Alan Lee Gordon (April 22, 1944 – November 22, 2008) was an American songwriter best known for songs recorded by the Turtles, Petula Clark, and Barbra Streisand. Many of his songs were co-written with Gary Bonner, including the Turtles' "Happy Together" and Three Dog Night's "Celebrate".

He worked with various popular musicians, including Blues Magoos, Alice Cooper, the Archies, the O'Jays, Lynn Anderson, Flo & Eddie, Frank Zappa, Helen Reddy, Gary Lewis & the Playboys, Tammy Wynette, the Lovin' Spoonful, Bobby Darin, and Freddy Fender.

Career
Gordon was born in Natick, Massachusetts. In 1965, he and Garry Bonner formed the Magicians, a group which would also include Allan "Jake" Jacobs and John Townley.

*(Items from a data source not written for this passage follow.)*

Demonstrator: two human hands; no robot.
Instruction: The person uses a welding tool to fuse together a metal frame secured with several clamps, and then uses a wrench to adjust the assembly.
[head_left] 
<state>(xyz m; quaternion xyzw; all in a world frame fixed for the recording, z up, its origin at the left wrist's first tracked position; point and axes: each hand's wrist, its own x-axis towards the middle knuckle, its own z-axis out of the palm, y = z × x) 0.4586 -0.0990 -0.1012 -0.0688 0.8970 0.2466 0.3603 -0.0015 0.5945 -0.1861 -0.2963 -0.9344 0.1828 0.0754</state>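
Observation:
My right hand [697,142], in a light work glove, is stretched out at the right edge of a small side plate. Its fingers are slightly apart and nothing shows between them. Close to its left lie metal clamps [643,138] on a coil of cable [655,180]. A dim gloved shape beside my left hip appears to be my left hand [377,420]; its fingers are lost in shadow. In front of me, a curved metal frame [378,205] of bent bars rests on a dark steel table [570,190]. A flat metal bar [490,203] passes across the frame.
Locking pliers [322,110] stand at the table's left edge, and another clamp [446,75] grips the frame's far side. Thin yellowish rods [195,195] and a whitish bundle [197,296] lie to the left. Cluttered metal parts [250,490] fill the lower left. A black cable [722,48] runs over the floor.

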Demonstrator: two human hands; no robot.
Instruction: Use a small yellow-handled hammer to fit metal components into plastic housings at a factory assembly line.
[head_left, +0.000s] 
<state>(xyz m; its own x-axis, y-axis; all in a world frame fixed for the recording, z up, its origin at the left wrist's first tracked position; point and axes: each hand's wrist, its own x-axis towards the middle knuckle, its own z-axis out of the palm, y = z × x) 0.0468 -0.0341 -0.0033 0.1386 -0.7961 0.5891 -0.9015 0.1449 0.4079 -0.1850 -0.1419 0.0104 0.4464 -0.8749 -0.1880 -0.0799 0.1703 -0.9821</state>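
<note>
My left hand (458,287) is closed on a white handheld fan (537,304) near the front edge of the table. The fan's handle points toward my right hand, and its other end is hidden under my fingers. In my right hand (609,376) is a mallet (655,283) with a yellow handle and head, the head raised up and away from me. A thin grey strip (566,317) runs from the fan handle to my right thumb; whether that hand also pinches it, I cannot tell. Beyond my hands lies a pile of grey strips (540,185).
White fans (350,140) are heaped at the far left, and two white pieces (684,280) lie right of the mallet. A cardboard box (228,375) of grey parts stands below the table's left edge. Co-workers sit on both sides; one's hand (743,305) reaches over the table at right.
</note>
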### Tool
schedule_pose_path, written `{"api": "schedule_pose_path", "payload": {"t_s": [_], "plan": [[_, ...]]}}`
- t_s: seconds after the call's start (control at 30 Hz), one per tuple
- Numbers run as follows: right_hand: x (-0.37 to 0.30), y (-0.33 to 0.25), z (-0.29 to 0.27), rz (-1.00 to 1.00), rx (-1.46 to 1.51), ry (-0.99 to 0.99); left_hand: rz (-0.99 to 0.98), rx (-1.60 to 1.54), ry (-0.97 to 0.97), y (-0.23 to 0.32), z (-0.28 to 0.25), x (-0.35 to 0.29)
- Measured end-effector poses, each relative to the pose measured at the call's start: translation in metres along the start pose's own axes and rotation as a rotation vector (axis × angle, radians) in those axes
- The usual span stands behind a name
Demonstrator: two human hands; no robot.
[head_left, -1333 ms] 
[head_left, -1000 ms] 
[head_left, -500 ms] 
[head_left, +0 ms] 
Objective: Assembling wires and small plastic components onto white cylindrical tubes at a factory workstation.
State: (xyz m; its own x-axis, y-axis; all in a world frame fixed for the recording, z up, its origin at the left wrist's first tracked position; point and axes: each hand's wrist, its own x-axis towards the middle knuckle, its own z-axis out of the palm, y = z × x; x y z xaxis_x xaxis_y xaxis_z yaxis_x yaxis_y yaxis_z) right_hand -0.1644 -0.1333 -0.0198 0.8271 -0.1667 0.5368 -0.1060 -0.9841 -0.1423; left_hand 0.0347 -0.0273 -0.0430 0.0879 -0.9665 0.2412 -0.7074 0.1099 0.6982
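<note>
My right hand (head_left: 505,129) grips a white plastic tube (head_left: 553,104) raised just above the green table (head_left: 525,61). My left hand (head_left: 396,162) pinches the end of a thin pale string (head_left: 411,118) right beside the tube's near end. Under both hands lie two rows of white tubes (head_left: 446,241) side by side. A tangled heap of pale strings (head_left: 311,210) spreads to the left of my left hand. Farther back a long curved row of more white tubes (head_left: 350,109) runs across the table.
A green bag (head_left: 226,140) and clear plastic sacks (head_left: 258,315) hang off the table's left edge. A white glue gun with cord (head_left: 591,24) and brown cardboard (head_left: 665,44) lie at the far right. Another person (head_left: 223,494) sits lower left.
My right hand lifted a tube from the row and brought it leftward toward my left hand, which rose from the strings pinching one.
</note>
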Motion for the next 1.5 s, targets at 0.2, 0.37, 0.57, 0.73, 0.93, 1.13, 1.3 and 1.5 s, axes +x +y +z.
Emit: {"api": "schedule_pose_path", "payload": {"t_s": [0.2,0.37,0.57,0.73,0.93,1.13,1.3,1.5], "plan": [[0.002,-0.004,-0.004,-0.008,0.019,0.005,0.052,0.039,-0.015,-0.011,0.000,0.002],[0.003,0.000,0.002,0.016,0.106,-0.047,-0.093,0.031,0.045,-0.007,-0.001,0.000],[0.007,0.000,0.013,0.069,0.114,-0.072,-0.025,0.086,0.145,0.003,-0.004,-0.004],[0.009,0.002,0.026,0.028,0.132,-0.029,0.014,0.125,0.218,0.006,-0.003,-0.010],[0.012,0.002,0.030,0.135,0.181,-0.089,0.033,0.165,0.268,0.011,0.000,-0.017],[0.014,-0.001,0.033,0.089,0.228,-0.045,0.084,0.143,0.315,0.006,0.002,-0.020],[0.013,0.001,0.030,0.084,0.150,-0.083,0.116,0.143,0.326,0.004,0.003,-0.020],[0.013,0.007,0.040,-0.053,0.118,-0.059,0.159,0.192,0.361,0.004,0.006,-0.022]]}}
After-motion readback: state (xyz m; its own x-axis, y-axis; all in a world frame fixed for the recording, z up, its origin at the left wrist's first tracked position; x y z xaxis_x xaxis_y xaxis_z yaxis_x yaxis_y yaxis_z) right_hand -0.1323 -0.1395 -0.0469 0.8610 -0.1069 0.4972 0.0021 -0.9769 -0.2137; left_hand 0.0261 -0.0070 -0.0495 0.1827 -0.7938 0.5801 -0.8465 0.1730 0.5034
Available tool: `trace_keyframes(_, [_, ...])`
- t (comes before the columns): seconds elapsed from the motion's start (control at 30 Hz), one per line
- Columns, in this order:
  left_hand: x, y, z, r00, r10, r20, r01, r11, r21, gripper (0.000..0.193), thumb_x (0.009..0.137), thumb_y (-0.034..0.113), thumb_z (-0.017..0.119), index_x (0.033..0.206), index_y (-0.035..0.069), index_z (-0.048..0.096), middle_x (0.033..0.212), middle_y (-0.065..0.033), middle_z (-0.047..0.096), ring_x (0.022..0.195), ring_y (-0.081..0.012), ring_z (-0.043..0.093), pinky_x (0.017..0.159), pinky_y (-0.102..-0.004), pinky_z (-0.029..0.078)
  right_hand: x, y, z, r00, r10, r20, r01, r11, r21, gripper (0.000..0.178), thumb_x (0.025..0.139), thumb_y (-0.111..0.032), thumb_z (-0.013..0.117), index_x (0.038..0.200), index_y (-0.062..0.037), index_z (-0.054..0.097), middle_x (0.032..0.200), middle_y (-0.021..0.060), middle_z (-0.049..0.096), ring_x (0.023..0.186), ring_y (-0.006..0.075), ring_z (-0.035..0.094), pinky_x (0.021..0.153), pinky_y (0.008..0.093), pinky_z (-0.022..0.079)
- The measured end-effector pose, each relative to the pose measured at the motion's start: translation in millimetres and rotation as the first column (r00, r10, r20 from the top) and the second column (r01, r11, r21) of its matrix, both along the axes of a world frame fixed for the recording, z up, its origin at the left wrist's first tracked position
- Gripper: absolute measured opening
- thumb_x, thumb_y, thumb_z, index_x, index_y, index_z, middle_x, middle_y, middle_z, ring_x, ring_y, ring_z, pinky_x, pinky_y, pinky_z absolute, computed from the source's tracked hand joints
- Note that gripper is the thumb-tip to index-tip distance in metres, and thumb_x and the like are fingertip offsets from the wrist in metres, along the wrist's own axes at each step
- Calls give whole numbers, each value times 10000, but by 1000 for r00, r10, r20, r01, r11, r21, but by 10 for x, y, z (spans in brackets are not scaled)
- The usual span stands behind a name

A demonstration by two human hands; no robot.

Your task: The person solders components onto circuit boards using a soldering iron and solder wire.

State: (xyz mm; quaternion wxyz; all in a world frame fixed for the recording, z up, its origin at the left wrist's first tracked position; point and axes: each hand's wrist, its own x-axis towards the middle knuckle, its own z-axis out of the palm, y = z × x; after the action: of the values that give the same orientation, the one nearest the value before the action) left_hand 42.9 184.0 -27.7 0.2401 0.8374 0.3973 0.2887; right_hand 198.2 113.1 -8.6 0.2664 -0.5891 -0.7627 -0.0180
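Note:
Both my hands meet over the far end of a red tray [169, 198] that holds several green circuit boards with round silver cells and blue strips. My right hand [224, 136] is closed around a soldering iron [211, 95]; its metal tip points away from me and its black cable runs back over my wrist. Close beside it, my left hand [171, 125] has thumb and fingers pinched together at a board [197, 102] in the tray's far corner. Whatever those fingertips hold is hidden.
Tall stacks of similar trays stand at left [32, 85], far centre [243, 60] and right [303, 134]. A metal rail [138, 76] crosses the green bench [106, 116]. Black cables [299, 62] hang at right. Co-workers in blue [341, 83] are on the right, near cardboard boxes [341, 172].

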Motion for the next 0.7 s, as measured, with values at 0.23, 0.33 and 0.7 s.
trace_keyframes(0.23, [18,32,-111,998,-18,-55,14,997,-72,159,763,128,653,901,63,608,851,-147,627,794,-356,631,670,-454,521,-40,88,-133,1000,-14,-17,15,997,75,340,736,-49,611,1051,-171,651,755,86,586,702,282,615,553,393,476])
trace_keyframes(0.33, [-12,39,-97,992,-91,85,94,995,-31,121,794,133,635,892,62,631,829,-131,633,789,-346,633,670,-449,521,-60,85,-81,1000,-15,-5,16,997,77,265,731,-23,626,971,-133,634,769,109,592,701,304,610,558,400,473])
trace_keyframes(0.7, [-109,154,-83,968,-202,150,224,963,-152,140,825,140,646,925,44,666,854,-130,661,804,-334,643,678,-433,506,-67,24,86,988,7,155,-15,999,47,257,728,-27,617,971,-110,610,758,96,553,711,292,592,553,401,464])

They released a single in November 1965, "An Invitation to Cry". It met with some success, but their popularity was confined primarily to the New York and New England area.

Gordon co-wrote, with Bonner, "Happy Together", originally recorded by the Turtles. In 1967, the Turtles version followed The Beatles' "Penny Lane" into the #1 slot on the Billboard Hot 100 chart, spending three weeks there. It was named one of the Top 50 songs of the 20th century by BMI, having generated over 5 million performances on American radio by 1999, placing it in the same league as the Beatles' "Yesterday", and "Mrs. Robinson" by Simon and Garfunkel.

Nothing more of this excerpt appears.